● Exercise objective
Beginning with the first line of the data below, extract each line up to and including the one containing "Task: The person". Copy them exactly and add nothing.

== Working data ==

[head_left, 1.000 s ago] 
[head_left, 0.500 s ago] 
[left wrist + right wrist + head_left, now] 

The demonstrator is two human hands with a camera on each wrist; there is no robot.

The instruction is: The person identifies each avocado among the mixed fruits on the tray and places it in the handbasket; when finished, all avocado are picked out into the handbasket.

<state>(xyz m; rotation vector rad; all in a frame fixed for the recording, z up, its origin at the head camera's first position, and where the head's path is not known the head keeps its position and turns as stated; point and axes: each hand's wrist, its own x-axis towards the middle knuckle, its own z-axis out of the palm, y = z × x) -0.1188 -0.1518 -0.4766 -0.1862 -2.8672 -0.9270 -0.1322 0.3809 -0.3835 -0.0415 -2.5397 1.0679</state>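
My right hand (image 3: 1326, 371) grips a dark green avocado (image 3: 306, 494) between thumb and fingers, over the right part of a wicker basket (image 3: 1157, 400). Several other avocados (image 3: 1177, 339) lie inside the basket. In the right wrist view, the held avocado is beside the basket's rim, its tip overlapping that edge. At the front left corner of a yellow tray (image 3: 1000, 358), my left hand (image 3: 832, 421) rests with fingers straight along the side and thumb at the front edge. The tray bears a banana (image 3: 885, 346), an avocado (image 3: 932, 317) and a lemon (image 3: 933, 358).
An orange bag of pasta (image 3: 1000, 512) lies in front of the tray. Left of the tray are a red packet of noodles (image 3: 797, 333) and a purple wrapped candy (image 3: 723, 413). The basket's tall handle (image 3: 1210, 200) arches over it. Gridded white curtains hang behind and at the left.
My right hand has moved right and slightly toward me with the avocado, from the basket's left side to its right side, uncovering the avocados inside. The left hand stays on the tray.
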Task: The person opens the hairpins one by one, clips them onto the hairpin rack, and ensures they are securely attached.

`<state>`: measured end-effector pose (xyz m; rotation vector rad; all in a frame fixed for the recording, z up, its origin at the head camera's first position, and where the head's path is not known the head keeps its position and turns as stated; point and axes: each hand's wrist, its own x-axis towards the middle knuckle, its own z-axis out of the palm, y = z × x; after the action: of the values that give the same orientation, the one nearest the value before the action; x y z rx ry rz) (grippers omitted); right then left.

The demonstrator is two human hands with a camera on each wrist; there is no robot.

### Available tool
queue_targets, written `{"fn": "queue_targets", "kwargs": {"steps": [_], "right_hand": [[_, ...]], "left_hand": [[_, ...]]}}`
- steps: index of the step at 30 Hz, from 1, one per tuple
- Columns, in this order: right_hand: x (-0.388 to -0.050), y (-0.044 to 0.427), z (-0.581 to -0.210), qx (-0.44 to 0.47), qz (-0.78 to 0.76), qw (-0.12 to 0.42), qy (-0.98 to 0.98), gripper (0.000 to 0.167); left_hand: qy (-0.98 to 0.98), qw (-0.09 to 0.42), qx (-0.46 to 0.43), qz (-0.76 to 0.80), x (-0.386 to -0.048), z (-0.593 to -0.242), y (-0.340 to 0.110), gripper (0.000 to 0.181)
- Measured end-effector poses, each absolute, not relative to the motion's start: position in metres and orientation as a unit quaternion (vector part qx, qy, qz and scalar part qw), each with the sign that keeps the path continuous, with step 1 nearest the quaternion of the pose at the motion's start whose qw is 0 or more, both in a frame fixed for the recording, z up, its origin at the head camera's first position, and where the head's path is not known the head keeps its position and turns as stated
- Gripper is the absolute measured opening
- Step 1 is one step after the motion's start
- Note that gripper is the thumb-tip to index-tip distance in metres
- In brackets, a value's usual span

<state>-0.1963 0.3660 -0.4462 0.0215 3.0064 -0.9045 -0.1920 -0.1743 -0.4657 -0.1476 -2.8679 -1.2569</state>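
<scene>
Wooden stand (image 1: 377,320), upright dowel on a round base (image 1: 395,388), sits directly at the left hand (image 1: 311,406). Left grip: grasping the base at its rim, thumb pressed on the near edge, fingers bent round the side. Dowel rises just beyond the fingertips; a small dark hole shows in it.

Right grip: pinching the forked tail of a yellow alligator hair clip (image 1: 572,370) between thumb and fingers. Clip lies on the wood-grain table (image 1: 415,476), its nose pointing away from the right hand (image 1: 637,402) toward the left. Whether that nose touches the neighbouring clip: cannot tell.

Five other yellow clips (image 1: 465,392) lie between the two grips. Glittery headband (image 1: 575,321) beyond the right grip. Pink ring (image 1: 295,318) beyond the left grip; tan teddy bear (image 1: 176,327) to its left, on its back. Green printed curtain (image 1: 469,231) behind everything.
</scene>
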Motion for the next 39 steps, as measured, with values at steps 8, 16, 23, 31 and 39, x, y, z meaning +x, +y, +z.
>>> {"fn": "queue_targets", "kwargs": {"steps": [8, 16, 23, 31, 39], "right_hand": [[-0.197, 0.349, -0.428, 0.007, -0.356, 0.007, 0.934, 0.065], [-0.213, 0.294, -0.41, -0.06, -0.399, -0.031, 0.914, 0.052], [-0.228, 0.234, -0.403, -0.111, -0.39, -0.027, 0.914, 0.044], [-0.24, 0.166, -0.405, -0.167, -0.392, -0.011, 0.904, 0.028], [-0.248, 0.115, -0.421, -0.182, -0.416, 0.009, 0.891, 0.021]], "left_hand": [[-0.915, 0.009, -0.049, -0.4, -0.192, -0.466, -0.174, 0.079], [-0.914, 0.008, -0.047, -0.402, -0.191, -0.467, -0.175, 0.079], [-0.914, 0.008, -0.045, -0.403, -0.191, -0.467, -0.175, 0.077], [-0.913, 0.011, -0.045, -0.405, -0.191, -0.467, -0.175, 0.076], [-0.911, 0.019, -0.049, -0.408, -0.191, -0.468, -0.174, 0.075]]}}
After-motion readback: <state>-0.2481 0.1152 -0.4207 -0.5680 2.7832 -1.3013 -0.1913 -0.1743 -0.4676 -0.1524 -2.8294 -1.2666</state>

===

● Expected answer
[head_left, 1.000 s ago] 
[head_left, 0.500 s ago] 
[left wrist + right wrist + head_left, now] 

The demonstrator is two human hands with a camera on each wrist; there is no robot.

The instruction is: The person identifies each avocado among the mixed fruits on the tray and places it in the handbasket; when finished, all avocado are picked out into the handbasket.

<state>(xyz m; rotation vector rad; all in a frame fixed for the recording, z up, its origin at the head camera's first position, and where the head's path is not known the head keeps its position and turns as stated; point and axes: each hand's wrist, its own x-axis towards the middle knuckle, its own z-axis out of the palm, y = z × x) -0.1188 -0.1518 -0.4766 -0.1862 -2.8672 -0.9270 -0.1322 0.3809 -0.3835 -0.0415 -2.5397 1.0679</state>
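My right hand (image 3: 1326, 371) grips a dark green avocado (image 3: 306, 494) between thumb and fingers, over the right part of a wicker basket (image 3: 1157, 400). Several other avocados (image 3: 1177, 339) lie inside the basket. In the right wrist view, the held avocado is beside the basket's rim, its tip overlapping that edge. At the front left corner of a yellow tray (image 3: 1000, 358), my left hand (image 3: 832, 421) rests with fingers straight along the side and thumb at the front edge. The tray bears a banana (image 3: 885, 346), an avocado (image 3: 932, 317) and a lemon (image 3: 933, 358).
An orange bag of pasta (image 3: 1000, 512) lies in front of the tray. Left of the tray are a red packet of noodles (image 3: 797, 333) and a purple wrapped candy (image 3: 723, 413). The basket's tall handle (image 3: 1210, 200) arches over it. Gridded white curtains hang behind and at the left.
My right hand has moved right and slightly toward me with the avocado, from the basket's left side to its right side, uncovering the avocados inside. The left hand stays on the tray.
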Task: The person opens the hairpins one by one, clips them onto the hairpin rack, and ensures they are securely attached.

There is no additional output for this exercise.